O início da temporada está marcado para 02.01.2019. Os governadores mais empolgados com o projeto mostraram-se em polvorosa na ânsia de trazer mais receitas e turistas. O de São Paulo já prometeu os “melhores advogados” para os assassinos de farda, assegurando que a partir de janeiro “a polícia vai atirar para matar”. Possivelmente, como mediaman, já está imaginando um a montagem de um reality show judicial de casos selecionados para manter o ânimo da população com a atividade. O do Rio de Janeiro foi ainda mais longe, disse que colocaria atiradores de elite apontados para a favela para que colaborassem com a caça, o que deu garantia de salvo conduto para qualquer particular que queira brincar de tiro ao alvo com favelados. Afinal, se não há investigação, a posse de arma é legal e a polícia já está com os fuzis apontados, é impossível a verificação da autoria dos disparos.

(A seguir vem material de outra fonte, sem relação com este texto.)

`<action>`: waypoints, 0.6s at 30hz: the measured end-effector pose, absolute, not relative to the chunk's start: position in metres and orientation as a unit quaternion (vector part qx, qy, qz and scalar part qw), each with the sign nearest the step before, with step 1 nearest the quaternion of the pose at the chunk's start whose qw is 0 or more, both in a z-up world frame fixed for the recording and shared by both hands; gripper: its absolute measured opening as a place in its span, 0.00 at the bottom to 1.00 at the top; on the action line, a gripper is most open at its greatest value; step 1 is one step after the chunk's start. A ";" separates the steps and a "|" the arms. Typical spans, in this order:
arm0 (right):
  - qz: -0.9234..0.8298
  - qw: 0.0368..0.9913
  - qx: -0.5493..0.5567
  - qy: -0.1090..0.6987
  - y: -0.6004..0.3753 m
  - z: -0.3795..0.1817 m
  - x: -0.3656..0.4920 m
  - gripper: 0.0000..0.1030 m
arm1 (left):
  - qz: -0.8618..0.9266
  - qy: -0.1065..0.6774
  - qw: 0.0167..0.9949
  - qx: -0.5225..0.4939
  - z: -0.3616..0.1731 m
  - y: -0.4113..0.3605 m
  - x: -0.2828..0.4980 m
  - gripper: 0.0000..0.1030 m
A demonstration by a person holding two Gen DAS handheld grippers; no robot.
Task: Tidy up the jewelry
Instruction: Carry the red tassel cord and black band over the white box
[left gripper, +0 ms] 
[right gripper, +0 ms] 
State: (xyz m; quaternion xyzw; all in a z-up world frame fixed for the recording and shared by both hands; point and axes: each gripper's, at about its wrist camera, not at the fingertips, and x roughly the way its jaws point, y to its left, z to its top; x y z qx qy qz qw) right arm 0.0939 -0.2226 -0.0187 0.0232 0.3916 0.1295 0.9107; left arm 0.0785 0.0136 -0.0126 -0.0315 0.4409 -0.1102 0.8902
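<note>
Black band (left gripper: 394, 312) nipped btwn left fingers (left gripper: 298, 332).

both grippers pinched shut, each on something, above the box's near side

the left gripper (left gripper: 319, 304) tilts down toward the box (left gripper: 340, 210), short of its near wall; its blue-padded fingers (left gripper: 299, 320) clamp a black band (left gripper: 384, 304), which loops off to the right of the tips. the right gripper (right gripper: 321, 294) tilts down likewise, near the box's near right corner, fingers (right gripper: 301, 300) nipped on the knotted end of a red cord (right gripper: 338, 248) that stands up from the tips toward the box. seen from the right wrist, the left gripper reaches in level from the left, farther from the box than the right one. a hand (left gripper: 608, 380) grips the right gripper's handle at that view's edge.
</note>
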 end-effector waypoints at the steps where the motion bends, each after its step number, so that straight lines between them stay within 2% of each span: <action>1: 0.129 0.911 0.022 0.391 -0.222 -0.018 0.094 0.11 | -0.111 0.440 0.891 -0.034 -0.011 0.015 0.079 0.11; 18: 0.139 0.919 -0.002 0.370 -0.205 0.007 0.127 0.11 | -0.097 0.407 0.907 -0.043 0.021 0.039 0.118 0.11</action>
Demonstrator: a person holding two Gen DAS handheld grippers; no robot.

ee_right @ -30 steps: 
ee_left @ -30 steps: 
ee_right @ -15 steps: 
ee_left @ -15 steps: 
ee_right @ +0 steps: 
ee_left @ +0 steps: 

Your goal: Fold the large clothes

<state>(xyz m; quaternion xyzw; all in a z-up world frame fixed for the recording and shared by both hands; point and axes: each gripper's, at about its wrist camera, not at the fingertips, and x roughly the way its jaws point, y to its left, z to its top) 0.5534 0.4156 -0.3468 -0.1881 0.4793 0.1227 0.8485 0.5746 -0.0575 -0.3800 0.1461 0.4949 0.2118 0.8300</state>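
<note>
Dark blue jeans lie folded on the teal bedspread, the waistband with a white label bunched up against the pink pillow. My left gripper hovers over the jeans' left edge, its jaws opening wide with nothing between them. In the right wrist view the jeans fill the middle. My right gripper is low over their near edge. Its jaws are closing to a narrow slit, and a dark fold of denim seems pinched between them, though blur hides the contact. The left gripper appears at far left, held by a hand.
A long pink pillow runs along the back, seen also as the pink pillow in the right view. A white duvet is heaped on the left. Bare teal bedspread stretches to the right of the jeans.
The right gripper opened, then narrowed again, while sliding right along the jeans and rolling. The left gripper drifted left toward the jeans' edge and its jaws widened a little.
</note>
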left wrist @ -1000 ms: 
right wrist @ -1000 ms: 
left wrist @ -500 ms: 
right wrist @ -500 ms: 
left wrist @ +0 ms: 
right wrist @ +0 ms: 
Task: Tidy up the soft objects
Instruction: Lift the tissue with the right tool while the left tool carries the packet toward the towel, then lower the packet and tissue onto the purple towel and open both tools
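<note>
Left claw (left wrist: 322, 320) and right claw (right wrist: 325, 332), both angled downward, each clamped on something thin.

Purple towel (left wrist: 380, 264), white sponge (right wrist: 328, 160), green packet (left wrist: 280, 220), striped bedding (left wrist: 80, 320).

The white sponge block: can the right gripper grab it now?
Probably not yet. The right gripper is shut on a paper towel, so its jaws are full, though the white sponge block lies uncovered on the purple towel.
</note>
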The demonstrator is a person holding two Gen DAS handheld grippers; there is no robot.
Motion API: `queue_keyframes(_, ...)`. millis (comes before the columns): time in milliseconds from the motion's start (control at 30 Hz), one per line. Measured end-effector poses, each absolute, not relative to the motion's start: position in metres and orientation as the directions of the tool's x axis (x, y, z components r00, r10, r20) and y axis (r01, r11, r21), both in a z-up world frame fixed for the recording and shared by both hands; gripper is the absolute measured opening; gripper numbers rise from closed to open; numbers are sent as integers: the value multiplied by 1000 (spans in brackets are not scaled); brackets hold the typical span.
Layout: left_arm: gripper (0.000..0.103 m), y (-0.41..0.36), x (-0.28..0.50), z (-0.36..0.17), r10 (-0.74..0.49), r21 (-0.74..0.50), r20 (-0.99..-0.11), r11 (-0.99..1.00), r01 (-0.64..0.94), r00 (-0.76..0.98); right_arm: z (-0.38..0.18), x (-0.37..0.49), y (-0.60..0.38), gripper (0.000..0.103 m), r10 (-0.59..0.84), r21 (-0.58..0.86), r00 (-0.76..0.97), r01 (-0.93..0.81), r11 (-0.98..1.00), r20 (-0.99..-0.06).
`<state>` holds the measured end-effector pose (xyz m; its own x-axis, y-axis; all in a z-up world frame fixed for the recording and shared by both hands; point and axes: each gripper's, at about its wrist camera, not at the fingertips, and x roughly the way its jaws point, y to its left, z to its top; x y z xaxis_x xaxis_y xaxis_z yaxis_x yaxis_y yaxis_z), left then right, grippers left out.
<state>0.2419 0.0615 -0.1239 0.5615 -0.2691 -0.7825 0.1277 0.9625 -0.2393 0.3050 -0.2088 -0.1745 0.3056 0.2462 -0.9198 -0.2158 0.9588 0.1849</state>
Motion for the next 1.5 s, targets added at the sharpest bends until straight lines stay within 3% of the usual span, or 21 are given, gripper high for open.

Preocupado com possível concorrência entre os estados, o futuro ministro da defesa declarou que adotará a proposta nacionalmente. Para justificá-la, afirmou que foi utilizada com êxito no Haiti. É, Caetano e Gil já avisavam: O Haiti é aqui!
Como tudo no país é grande, a temporada, depois de iniciada, não tem previsão para acabar. Os organizadores entretanto assumem que podem interromper o projeto caso o povo se conscientize da própria história e declare a situação como uma versão híbrida de genocídio, ou a avant garde do Holocausto.